While assertions and suggestions are powerful tools for guiding the output of large language models, it's important to be mindful of a few caveats:

Performance Impact: Each time an assertion or suggestion is triggered, it results in an additional call to the language model. This can have a significant impact on the overall performance and latency of your application, especially if you're using a large number of constraints or if the language model is slow to respond.

Balancing Guidance and Flexibility: It's important to strike the right balance between providing enough guidance to the language model to ensure high-quality output, while still allowing it the flexibility to generate novel and creative responses. Too many assertions and suggestions can potentially stifle the model's creativity and lead to overly formulaic or repetitive responses.

Mixing Assertions and Suggestions: While both assertions and suggestions can be powerful tools, it's important to be mindful of how you use them together. Assertions that are too strict or suggestions that are too vague can lead to conflicting guidance and confusion for the language model.

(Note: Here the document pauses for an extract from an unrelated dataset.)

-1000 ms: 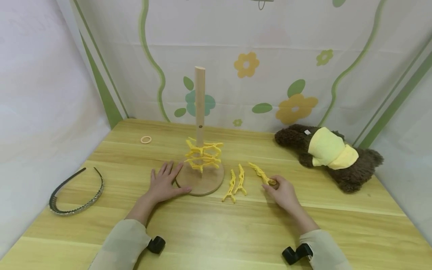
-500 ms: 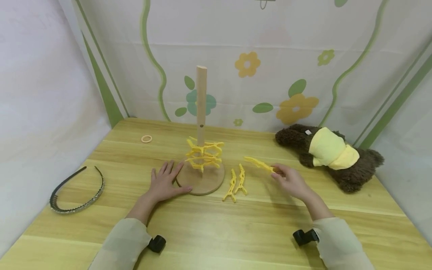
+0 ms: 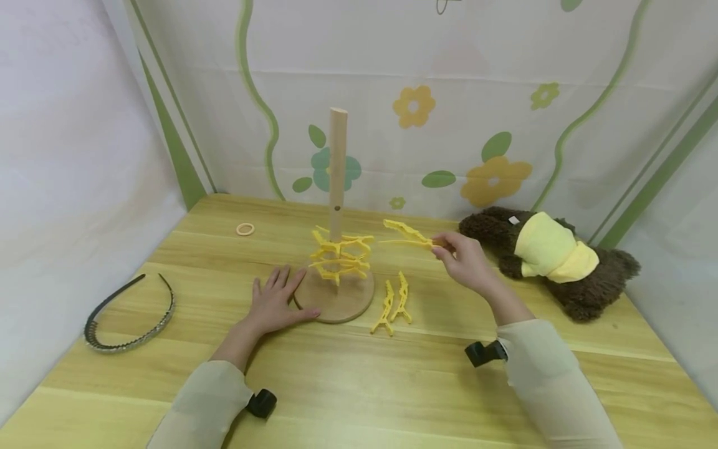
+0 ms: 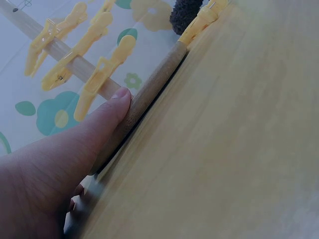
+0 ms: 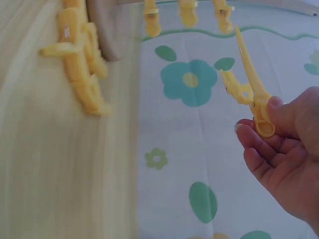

As you explore the use of assertions and suggestions in your own projects, keep these caveats in mind and be prepared to experiment and iterate to find the right balance for your specific use case.

Conclusion and Next Steps

In this blog post, we've explored the powerful capabilities of DSPy's assertions and suggestions, and how they can be used to guide the output of large language models (LLMs) to ensure quality, avoid hallucinations, and conform to specific requirements.

The key takeaways from our journey are:

  1. Assertions: Assertions allow you to define strict requirements on the output of your LLM, ensuring that it meets certain criteria. We saw how to use assertions to prevent the generation of "bad" words or phrases, and how the backtracking mechanism in DSPy dynamically modifies the signature to provide feedback and guidance to the language model.
  2. Suggestions: Suggestions offer a more flexible way to guide the LLM's output, by providing alternative options or feedback when the output does not meet certain criteria. We explored how to use suggestions to avoid repeating previous outputs and to suggest alternative greetings.

For a deeper dive, check out the docs.

I hope this blog post has provided you with a solid foundation for understanding and leveraging the power of assertions and suggestions in your DSPy-based applications. As you continue to explore and experiment, feel free to reach out with any questions or feedback. I'm always excited to learn from the community and to see how different people are using these bleeding edge tools!